= Exercise description =
Write out exactly the lines from the first line of the records below through the line that contains "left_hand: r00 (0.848", and stop there.

Collected data entries:
#####

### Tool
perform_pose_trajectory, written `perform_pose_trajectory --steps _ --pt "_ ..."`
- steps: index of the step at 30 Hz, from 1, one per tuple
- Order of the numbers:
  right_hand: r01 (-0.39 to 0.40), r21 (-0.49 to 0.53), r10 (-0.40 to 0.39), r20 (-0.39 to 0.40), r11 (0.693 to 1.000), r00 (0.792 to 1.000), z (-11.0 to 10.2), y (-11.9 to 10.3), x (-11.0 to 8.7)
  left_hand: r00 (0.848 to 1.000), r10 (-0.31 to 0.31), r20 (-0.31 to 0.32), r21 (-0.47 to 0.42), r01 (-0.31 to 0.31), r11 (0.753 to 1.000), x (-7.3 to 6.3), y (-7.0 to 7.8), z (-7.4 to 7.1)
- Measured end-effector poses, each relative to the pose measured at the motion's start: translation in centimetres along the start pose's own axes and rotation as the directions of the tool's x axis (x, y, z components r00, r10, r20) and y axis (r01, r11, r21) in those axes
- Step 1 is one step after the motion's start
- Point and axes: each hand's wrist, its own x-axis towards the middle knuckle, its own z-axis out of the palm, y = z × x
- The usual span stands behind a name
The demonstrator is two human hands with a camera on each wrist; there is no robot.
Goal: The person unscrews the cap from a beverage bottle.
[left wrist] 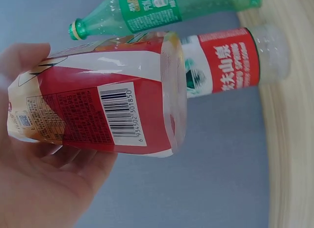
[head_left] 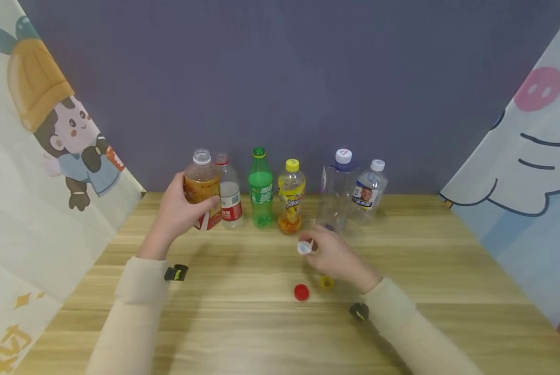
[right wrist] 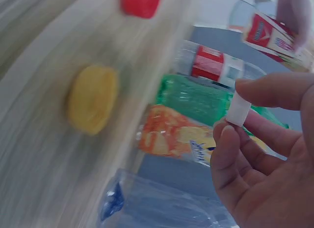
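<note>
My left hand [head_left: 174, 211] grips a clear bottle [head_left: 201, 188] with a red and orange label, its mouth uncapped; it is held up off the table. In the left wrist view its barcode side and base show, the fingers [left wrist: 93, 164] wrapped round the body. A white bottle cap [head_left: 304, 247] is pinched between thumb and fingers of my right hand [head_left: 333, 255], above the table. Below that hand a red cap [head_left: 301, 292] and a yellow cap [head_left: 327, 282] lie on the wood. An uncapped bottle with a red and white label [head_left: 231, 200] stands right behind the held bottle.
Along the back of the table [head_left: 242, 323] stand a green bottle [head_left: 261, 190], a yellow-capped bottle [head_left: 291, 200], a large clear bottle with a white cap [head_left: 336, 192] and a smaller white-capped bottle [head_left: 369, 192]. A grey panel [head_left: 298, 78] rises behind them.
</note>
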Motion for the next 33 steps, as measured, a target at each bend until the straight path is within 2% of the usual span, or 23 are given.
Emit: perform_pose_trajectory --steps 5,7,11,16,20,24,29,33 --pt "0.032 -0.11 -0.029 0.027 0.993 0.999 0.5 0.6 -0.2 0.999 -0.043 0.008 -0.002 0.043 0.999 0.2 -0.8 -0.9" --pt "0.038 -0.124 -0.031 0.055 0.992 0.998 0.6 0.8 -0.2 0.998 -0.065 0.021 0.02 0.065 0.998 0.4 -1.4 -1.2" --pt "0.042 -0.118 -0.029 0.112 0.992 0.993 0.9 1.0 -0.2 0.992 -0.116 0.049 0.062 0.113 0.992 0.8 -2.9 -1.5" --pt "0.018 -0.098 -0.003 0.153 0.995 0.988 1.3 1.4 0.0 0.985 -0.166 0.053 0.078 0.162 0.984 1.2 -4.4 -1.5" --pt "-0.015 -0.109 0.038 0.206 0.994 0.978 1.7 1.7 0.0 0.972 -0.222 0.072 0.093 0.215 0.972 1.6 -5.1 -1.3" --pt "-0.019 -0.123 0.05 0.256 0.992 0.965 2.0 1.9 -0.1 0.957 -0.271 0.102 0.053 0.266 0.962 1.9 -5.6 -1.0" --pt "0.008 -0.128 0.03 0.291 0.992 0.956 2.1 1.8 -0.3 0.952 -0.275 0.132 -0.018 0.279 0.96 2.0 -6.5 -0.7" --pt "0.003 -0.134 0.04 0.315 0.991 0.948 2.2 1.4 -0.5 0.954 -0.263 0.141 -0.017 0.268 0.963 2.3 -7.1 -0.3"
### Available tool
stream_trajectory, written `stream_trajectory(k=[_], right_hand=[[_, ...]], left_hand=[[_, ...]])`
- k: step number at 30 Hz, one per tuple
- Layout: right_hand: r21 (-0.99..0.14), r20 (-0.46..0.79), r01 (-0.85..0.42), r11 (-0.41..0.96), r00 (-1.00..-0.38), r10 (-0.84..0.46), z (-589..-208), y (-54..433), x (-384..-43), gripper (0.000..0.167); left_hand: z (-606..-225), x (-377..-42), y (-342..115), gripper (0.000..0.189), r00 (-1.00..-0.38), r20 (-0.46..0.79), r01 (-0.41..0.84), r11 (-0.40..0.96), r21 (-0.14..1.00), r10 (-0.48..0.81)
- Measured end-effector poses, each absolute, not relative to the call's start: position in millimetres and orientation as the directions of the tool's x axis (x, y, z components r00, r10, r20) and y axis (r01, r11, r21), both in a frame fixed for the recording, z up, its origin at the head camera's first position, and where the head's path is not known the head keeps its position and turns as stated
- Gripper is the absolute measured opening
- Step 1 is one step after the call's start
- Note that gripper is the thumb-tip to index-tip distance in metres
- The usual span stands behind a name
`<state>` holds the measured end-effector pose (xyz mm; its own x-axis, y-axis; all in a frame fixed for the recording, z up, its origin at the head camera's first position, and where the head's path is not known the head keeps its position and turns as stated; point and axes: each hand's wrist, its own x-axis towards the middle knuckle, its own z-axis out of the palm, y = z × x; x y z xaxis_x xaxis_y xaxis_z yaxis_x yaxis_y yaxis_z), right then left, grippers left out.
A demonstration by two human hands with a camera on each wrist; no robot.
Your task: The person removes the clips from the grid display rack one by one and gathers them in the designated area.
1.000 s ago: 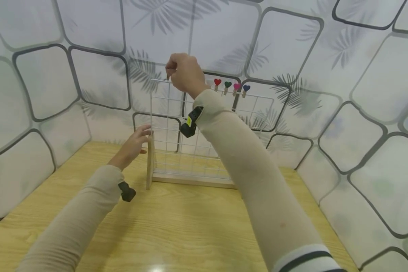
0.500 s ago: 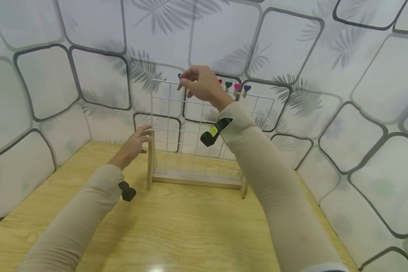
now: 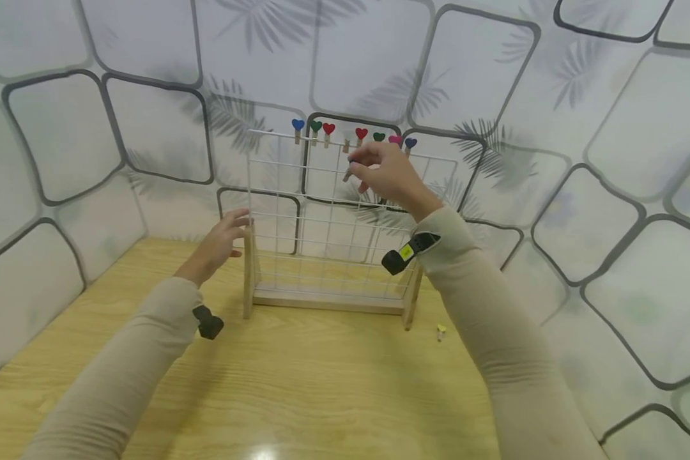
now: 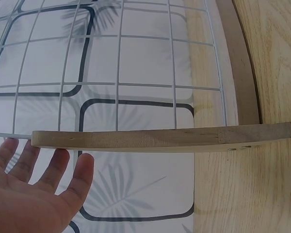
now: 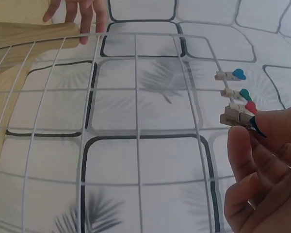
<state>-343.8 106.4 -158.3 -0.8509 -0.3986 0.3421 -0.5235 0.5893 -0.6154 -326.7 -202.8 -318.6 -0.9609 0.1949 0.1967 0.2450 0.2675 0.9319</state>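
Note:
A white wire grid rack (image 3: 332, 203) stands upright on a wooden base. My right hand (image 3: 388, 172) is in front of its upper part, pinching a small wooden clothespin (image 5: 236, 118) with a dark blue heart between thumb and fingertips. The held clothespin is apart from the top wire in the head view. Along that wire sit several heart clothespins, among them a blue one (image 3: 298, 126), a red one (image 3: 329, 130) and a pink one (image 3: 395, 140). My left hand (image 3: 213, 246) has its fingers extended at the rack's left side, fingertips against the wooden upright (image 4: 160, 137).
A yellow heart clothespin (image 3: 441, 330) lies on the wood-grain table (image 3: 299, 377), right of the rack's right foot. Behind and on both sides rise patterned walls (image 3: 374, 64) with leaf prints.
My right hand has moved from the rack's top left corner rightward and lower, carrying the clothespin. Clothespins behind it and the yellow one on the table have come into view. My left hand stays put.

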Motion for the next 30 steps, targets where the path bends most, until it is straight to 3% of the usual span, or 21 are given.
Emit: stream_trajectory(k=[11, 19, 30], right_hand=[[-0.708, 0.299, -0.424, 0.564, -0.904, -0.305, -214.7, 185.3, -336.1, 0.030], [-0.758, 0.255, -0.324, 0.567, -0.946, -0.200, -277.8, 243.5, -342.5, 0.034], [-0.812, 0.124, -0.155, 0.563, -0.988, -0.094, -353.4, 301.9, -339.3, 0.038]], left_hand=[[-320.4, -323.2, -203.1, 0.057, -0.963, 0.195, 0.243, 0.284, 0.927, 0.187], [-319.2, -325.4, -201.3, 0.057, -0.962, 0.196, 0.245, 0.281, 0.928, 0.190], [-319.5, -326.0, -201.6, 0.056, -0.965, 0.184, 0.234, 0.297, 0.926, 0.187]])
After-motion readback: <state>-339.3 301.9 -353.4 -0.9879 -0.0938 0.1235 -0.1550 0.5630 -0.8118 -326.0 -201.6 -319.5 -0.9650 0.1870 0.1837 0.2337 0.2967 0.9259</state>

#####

= Exercise response =
### Tool
perform_pose_trajectory, written `perform_pose_trajectory --steps _ --pt "_ ..."`
- steps: index of the step at 30 Hz, from 1, one per tuple
- Order of the numbers:
  right_hand: r01 (-0.39 to 0.40), r21 (-0.49 to 0.53), r10 (-0.40 to 0.39), r20 (-0.39 to 0.40), r11 (0.693 to 1.000), r00 (0.792 to 1.000), z (-11.0 to 10.2), y (-11.9 to 10.3), x (-11.0 to 8.7)
  left_hand: r00 (0.848 to 1.000), r10 (-0.31 to 0.31), r20 (-0.31 to 0.32), r21 (-0.47 to 0.42), r01 (-0.31 to 0.31), r11 (0.753 to 1.000), x (-7.3 to 6.3), y (-7.0 to 7.8), z (-7.4 to 7.1)

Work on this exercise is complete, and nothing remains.